Please return, with no alterations, the lines below from the very first through the one that contains "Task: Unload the".
-- DATA BELOW follows --
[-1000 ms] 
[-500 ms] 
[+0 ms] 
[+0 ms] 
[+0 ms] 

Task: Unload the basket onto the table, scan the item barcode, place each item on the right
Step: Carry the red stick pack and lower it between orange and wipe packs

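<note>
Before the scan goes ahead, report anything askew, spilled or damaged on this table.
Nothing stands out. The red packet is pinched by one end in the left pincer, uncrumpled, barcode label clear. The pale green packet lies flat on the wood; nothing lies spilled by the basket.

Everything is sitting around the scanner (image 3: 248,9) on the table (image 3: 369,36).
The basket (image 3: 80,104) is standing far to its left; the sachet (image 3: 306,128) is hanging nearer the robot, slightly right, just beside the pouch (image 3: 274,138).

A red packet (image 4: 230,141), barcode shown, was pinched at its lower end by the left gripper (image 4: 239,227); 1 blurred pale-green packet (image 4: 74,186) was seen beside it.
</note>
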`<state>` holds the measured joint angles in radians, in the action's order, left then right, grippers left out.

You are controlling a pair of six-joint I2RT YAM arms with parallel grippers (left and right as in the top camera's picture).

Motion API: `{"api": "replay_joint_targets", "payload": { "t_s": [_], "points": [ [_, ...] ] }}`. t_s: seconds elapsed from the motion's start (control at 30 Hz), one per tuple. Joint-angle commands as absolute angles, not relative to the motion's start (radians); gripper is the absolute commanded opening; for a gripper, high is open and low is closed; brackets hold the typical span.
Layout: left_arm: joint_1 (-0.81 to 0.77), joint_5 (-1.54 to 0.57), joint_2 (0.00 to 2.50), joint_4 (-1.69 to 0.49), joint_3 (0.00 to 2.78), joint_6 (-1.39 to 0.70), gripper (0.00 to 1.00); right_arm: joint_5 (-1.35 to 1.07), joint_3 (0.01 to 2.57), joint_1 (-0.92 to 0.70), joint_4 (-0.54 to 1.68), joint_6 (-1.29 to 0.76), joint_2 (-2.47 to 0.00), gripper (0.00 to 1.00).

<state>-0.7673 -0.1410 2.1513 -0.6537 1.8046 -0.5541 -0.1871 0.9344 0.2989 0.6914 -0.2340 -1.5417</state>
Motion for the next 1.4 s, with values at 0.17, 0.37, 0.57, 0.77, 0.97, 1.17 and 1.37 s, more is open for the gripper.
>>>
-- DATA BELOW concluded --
RESPONSE AREA >>
[-1000 ms] 
[-500 ms] 
[+0 ms] 
[+0 ms] 
[+0 ms] 

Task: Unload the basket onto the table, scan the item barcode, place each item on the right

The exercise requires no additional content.